Universities Studying Slavery (USS) welcomes the University of New Brunswick (UNB) as the newest school to join!

Universities Studying Slavery (USS) has reached quite a milestone today. The consortium now represents sixty schools in five countries, all coming to terms with institutional involvement in slavery and racism as part of a commitment to truth-telling, education, and diversity in the twenty-first century. This growing movement has become a collective of sixty schools as the University of New Brunswick (UNB) has signed on. UNB represents the third Canadian school to join.

The University of New Brunswick (UNB) has a rich, long-standing history in Canada.  Established in 1785 as the first English-language university in the country, UNB stands on the unsurrendered and unceded traditional Wolastoqey land.

With many of UNB’s buildings and learning spaces named after leaders of their time, conversations surrounding named places have been taking place within their university community.

UNB students, faculty, staff and members of the public have raised concerns regarding the name of Ludlow Hall on the university’s Fredericton campus. Ludlow Hall, which houses the Faculty of Law, was named after George Duncan Ludlow, a Loyalist who became the province’s first chief justice in 1784.  Over the next 24 years until his death in 1808, Chief Justice Ludlow made court rulings in favor of slavery and was an early proponent of residential schools in New Brunswick.

In the University of New Brunswick’s commitment to equity, diversity, inclusion and Piluwitahasuwawsuwakon, a Wolastoqey term meaning “allowing your thinking to change so that action will follow in a good way toward truth,” Dr. Paul J. Mazerolle, president and vice-chancellor of UNB, established the Working Group on the Principles of Naming or Renaming University Places in December 2019.

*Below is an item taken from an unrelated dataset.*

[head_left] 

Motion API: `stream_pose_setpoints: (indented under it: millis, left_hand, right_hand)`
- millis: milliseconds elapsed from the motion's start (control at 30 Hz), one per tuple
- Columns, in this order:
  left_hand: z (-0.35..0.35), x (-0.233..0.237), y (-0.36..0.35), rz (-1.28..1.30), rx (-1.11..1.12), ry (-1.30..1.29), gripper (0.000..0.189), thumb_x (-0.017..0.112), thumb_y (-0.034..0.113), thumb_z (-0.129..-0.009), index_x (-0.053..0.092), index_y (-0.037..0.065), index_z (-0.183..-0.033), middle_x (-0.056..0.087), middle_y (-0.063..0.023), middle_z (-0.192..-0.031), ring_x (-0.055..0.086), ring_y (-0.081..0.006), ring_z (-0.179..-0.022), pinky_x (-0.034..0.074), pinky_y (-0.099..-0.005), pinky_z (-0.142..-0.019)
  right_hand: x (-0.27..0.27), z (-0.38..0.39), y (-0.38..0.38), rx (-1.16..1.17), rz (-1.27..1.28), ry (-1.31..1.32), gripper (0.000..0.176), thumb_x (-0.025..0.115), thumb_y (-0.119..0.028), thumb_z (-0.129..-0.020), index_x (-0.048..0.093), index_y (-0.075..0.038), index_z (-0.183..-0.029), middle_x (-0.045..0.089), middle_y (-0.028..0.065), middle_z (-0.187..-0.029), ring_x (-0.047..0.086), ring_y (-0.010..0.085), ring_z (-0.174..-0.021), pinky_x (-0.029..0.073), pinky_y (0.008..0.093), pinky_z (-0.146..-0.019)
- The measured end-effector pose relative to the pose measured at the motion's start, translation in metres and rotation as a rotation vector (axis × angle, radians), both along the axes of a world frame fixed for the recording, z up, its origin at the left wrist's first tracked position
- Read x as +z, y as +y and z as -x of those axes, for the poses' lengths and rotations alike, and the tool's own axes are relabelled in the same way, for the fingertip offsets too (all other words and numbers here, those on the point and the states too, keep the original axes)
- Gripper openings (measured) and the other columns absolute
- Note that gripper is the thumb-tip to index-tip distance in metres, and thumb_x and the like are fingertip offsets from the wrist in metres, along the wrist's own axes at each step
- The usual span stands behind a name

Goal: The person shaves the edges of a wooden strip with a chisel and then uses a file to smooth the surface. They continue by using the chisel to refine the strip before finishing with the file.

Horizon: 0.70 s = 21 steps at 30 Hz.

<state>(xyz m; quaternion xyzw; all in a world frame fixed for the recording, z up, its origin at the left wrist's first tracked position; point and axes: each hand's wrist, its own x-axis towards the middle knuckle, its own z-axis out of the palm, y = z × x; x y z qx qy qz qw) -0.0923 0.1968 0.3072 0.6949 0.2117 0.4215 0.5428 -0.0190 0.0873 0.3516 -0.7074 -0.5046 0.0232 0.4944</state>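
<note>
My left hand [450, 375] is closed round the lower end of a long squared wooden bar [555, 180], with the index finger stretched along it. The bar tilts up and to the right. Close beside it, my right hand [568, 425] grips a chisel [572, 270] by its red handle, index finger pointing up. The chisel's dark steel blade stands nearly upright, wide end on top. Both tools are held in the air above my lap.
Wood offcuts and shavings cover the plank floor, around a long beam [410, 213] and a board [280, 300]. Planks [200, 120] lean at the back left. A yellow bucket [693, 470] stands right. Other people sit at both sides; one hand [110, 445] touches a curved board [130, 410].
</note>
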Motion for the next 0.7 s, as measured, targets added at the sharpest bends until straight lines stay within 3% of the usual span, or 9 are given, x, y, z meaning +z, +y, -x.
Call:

To ensure the University of New Brunswick  is inclusive of all who study, live and visit its campuses, the school has begun an examination of all named spaces on UNB’s two campuses. UNB seeks to disentangle its learned history, grow through truth, and heal through mutual knowledge and understanding, all as part of an engagement in meaningful truth and reconciliation.

We know that participating in this process in consultation with so many other schools worldwide will help the University of New Brunswick succeed in that process. Better yet, we also know that having UNB at the table will enrich institutional projects at dozens of other universities. Please welcome the University of New Brunswick to this growing movement!